A. I think for individual stocks that seem to be trading in ways that are not consistent with fundamentals that’s maybe something you can brush off. But when you talk about the housing market being mispriced, that turned out to be a disaster in the mid-2000s. The whole point of asset purchases is to keep longer-term interest rates lower than they otherwise would be, in order to influence interest-sensitive sectors. And if there was ever an interest-sensitive sector, it’s housing. And so you’re getting this rapid increase in prices. I think you’ve also got an aspect of this where you’re freezing out new homebuyers and homebuyers that might be at the lower end of the income distribution, and they’re getting priced out of the market. So it’s not clear to me that we’re really doing anything useful here.

Q. Do you expect some of the current high levels of inflation to persist beyond this year?

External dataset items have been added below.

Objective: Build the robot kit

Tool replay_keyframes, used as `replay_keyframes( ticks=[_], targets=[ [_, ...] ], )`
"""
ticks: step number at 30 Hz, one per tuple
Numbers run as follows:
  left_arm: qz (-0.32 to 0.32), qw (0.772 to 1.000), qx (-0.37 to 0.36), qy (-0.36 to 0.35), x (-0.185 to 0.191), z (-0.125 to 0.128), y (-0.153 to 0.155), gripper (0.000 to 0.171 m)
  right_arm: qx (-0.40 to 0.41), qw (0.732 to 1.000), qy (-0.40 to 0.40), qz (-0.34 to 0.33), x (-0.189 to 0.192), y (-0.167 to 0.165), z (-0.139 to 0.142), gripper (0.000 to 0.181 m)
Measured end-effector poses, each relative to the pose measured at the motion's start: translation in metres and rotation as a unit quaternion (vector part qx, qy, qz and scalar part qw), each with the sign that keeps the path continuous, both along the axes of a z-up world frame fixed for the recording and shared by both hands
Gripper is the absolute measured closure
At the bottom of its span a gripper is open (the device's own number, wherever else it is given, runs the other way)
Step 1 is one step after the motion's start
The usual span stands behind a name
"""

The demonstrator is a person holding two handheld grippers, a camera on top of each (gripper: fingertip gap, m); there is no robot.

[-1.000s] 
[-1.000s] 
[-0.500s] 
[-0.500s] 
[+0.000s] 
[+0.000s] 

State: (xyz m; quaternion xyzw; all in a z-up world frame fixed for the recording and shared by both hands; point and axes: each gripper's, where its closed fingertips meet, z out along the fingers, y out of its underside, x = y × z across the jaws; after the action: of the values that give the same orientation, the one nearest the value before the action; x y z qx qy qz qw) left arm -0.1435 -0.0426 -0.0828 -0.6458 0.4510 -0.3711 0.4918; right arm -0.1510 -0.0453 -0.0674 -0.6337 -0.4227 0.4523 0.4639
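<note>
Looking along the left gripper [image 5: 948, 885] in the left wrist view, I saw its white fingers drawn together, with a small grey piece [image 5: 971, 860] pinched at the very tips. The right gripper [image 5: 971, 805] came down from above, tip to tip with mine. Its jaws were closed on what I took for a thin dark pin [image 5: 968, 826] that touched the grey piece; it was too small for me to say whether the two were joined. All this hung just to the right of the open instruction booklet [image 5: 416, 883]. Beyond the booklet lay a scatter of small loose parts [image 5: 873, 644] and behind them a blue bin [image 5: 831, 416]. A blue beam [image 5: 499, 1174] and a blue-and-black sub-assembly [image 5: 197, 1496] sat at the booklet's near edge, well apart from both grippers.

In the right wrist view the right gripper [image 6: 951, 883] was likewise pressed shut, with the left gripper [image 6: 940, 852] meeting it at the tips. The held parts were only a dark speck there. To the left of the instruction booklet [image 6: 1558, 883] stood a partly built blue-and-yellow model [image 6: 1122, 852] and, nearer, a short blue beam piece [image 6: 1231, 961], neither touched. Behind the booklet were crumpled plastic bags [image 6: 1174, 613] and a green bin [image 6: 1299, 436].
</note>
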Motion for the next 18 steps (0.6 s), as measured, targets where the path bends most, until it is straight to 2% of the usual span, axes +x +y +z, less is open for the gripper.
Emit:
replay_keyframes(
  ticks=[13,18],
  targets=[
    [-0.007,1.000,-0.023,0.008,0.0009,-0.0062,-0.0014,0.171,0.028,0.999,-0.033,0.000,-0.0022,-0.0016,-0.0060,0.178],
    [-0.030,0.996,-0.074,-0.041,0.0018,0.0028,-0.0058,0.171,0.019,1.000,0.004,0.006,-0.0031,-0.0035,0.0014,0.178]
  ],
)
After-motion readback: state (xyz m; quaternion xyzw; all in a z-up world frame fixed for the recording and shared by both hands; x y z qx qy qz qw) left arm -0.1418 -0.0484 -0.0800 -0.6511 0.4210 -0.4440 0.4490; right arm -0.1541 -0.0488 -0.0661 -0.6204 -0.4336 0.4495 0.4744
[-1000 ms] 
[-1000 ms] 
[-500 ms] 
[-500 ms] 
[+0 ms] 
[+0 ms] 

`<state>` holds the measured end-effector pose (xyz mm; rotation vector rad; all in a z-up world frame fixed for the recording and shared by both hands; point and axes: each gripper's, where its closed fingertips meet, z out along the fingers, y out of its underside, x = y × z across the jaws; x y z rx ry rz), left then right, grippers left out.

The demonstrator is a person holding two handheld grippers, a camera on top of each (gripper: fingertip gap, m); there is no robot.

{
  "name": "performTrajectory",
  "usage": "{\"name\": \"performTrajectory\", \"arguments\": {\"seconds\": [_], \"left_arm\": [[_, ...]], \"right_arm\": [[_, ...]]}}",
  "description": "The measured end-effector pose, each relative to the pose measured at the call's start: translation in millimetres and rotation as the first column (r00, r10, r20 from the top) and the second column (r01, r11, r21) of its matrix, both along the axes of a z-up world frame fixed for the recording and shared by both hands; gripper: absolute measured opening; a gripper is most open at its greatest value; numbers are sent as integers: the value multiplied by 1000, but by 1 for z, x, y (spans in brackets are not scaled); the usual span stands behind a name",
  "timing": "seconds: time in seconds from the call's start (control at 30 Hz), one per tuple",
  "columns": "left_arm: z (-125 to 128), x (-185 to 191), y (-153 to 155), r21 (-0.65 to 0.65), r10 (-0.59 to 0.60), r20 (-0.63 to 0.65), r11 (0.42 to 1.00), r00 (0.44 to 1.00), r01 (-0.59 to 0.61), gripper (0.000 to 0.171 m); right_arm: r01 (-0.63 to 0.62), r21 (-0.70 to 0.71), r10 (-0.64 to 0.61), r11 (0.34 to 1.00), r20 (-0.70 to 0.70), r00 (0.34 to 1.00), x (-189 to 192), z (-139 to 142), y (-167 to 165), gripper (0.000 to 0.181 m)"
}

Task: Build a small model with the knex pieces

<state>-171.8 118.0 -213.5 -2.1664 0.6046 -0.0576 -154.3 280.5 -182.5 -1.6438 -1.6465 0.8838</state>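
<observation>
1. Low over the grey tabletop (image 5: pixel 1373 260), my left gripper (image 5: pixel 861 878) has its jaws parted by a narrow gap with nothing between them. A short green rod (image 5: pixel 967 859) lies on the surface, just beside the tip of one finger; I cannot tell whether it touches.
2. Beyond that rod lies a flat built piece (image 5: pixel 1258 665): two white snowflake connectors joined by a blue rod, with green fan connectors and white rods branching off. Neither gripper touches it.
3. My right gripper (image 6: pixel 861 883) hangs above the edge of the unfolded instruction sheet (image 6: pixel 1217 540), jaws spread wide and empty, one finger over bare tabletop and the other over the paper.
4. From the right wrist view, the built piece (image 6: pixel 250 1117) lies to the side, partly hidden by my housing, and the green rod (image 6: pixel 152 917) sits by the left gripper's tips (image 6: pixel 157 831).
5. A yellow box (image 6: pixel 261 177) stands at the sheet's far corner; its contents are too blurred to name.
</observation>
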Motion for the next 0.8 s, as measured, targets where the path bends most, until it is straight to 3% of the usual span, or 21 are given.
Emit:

A. If you talk to CEOs about what their pricing plans are, they seem to be very confident that they can pass on the increased input prices that they’re seeing onto their customers without any trouble at all. That dynamic certainly indicates that you’d have widespread price increases the remainder of this year and into 2022. That suggests to me that this will be a more persistent inflation shock than what is commonly being discussed in financial markets today. I want to just stress how out of position we are to actually put downward pressure on inflation, we’d have to be done with the asset purchases and then we’d have to raise the (Fed’s interest) rate to some level that would actually put downward pressure on inflation, and we’re not close to being able to do that if we had to. So that’s why I think it’s a little bit more urgency.